L’histoire géologique des Cyclades est riche d’enseignements. Des études menées sur les dépôts sédimentaires au fond de la mer Égée ont révélé plusieurs épisodes de tsunamis liés à des éruptions ou des glissements de terrain sous-marins. On a identifié au moins six grands événements similaires au cours des 5 000 dernières années , indique Frédérique Leclerc.

Ces données permettent d’affiner les modèles de risque. Par exemple, on sait que les éruptions de Santorin se produisent en moyenne tous les 300 à 400 ans. La dernière remonte à 1950, ce qui place l’archipel dans une fenêtre temporelle potentiellement critique. Ce n’est pas une prédiction, nuance la géologue, mais un signal d’alerte. La nature ne fonctionne pas sur un calendrier régulier, mais elle suit des cycles.

À Naxos, le jeune archéologue Théodore Mavros travaille sur les vestiges d’un ancien port englouti. Ce site, daté du Xe siècle av. J.-C., a été submergé par une vague. Les pierres sont encore tordues, déplacées. C’est une preuve tangible que ces phénomènes ne sont pas théoriques. Ils ont façonné l’histoire de ces îles.

Quel avenir pour Santorin et ses habitants ?

L’incertitude plane. Les scientifiques espèrent que l’essaim sismique s’atténuera naturellement, comme cela s’est produit en 2012, lorsque plus de 1 000 séismes avaient déjà inquiété la région sans qu’aucune éruption ne suive. Mais cette fois, l’ampleur du phénomène est sans commune mesure.

Le retour des habitants dépendra de la stabilisation des données. On ne pourra pas réintégrer l’île tant que la déformation du sol ne sera pas stabilisée et que les séismes ne seront pas revenus à un niveau de fond , explique le professeur Vlahakis.

Entre science, mémoire collective et enjeux économiques, Santorin incarne un défi moderne : comment vivre avec un risque naturel permanent ? Pour Frédérique Leclerc, la réponse passe par une meilleure éducation du public. Il ne s’agit pas de dramatiser, mais d’informer. Comprendre la géologie, c’est mieux se préparer.

A retenir

Quel est le lien entre les séismes et le volcan de Santorin ?

Les milliers de séismes enregistrés depuis janvier sont liés à une activité magmatique en profondeur. La migration des épicentres et la déformation du sol suggèrent une pression accrue dans le réservoir volcanique, signe d’un possible réveil du système.
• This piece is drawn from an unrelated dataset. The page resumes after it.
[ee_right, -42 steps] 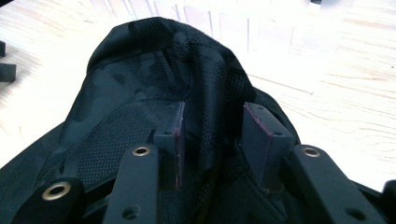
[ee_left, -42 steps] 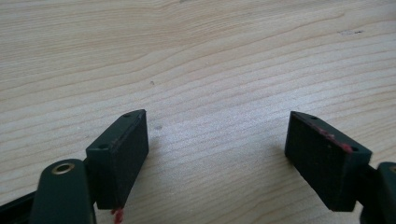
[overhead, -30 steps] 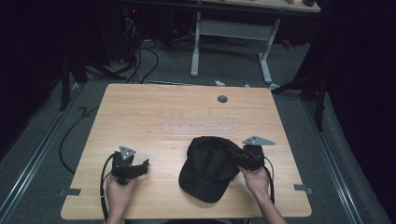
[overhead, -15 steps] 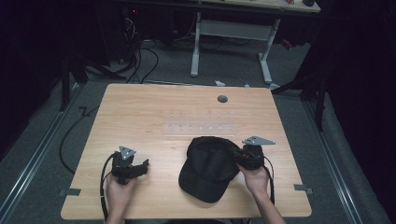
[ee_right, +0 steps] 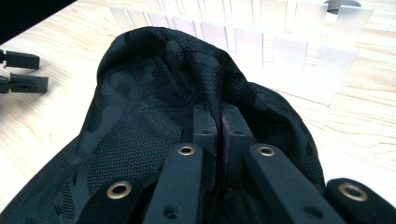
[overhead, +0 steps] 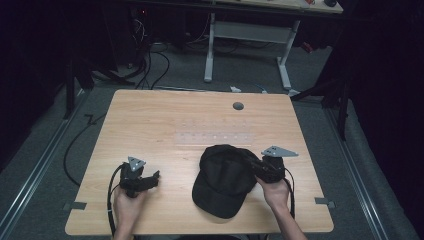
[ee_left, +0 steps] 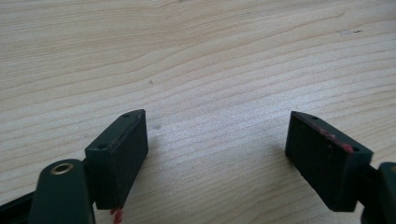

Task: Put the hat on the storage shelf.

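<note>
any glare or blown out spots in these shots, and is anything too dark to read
Right gripper view: the clear ridged strip behind the black cap is washed out to near white, while the cap's mesh weave stays readable. Left gripper view: even light on the table, with a soft pale sheen between the jaws and short shadows beside them. High view: the tabletop is lit but the surrounding floor falls almost to black.

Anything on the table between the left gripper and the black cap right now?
Nothing: in the high view, only bare wooden table separates the left gripper from the black cap. The left gripper view shows plain wood between its open jaws.
</note>
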Available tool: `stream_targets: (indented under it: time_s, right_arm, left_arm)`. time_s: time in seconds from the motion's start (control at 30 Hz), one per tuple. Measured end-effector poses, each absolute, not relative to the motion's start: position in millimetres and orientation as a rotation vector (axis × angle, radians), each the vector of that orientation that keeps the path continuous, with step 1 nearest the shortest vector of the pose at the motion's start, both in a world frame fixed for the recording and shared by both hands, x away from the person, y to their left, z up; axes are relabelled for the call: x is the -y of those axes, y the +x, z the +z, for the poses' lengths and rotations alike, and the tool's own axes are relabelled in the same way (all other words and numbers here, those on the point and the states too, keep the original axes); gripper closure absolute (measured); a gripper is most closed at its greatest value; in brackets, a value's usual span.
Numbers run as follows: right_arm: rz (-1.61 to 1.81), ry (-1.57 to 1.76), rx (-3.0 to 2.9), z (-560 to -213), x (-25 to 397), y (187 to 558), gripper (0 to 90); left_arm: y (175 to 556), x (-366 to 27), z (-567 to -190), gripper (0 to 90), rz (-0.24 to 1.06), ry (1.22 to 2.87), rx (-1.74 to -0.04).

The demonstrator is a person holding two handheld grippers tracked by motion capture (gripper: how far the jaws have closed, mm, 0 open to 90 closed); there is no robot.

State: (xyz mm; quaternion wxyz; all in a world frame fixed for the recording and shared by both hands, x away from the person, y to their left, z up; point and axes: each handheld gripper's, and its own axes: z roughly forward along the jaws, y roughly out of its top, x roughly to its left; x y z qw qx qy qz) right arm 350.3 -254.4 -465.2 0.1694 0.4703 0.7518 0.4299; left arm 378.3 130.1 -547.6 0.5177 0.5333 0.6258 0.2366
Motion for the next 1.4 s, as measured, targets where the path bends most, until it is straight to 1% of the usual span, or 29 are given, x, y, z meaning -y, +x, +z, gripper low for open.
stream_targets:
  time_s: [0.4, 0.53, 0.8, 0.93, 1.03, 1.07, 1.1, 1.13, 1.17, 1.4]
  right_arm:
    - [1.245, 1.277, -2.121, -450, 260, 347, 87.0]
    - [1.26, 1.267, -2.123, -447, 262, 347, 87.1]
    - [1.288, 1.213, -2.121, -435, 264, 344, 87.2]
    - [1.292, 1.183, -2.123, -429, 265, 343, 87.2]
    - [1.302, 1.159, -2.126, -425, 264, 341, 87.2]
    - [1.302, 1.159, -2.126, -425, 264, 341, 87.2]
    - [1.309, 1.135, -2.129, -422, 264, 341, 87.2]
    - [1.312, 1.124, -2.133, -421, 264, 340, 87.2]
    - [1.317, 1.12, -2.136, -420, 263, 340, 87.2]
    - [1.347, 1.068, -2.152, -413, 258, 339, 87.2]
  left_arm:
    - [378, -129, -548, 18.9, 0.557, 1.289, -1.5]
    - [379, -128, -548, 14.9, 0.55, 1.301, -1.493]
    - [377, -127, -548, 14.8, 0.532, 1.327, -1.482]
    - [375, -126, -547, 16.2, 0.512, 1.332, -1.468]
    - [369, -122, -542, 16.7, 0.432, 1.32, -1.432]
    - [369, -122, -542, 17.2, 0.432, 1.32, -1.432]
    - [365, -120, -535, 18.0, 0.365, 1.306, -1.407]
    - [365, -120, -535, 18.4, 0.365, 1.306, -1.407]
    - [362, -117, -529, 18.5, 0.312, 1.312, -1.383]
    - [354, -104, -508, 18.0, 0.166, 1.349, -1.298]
Une éruption est-elle imminente ?

Non, une éruption n’est pas certaine. Les signes observés indiquent une phase de préparation, mais l’histoire montre que de tels essaims peuvent s’atténuer sans aboutir à une éruption. La surveillance reste cruciale.

Le risque de tsunami est-il réel ?

Oui, il est réel, notamment en cas d’éruption sous-marine ou de glissement de terrain dans la caldeira. Le tsunami de 1956, qui a frappé Amorgos, reste une référence pour les scénarios d’urgence.

Pourquoi autant de personnes ont-elles été évacuées ?

L’évacuation de 11 000 personnes est une mesure de précaution face à l’incertitude des modèles. En zone volcanique, la sécurité prime sur l’économie, surtout avec la menace d’un tsunami à propagation rapide.

Quand les habitants pourront-ils rentrer chez eux ?

Cela dépend de la stabilisation des paramètres géologiques : fin de l’essaim sismique, arrêt de la déformation du sol, et retour à un niveau de risque acceptable. Aucune date n’est pour l’instant annoncée.